What's worse then an adult dying A baby dying

What do you call a black man with no legs? A fine example of the consequences of drink driving. Make sure you are physically stable or not under the effects of depressants, drugs or any form of alcohol before deciding to use a motor vehicle.

What's the difference between you and a bucket of shit? The bucket and the shit. You're a human being.

Why did Suzie fall of the swing? The chain broke.

Why did Billy Bob kidnap Jamal? Because he finds the African American community fascinating and is unable to start up a regular conversation due to the over-amplified stereotype that rednecks usually kidnap and/or kill black people. Therefore, kidnapping Jamal was necessary so that he could have a conversation with him about his heritage and background.

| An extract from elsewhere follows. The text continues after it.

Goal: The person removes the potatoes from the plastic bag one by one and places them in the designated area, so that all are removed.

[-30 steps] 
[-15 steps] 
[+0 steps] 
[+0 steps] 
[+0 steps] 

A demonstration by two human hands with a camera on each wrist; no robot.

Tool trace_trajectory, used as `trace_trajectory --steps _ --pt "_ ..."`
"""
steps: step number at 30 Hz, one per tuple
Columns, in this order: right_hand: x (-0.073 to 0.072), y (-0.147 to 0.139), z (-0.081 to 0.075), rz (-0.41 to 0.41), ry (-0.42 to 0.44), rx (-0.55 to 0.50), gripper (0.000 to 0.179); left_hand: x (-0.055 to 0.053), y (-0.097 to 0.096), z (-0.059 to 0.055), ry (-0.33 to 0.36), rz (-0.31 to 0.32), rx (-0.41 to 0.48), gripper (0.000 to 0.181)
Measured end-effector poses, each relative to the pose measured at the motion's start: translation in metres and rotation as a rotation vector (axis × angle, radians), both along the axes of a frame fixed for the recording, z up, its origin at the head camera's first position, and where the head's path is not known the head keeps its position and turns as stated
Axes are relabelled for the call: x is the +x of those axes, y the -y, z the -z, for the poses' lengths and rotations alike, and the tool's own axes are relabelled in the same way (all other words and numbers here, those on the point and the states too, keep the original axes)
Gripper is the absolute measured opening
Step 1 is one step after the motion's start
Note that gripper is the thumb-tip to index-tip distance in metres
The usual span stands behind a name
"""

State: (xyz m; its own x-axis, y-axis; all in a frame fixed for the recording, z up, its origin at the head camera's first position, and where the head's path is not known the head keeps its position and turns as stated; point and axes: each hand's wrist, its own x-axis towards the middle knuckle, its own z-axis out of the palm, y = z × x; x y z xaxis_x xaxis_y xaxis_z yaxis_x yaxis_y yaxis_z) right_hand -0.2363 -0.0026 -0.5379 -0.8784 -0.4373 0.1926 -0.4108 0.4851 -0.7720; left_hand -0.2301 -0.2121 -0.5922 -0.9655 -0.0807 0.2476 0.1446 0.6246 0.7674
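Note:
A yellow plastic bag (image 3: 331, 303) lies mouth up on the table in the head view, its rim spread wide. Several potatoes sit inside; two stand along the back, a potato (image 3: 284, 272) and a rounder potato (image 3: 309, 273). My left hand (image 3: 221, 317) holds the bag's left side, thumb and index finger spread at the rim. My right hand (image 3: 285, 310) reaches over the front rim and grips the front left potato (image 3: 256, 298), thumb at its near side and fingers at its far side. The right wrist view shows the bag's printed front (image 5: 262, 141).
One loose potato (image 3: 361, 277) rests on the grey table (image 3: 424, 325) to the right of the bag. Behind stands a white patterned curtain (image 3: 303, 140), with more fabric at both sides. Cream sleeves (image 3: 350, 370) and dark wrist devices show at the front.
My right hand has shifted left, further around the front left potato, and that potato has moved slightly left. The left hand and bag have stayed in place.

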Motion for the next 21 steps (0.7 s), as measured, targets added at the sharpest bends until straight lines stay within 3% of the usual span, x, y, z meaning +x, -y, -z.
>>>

Why couldn't Suzie put on her boots? Because she got her legs amputated.

Dad: Blind side was the black kid who played tight end. Me: Offensive line. Dad: Sorry, African American kid.

What has eyes but can not see, and rolls everywhere it goes? A man who fought for your freedom and lost both his eyesight and legs in doing so. Have some respect.

Antoni Wilkinsin

If this becomes top-viewed I will post more milk related jokes

add me on facebook guys , im sexy , i get mad girls and guys, im bisexual , and im a blood (the gang) http://www.facebook.com/brock.beatty.1?ref=ts

It sucks if you have amnesia. It sucks if you have amnesia.

What's the difference between a black man and a pizza? A pizza can feed a family of four.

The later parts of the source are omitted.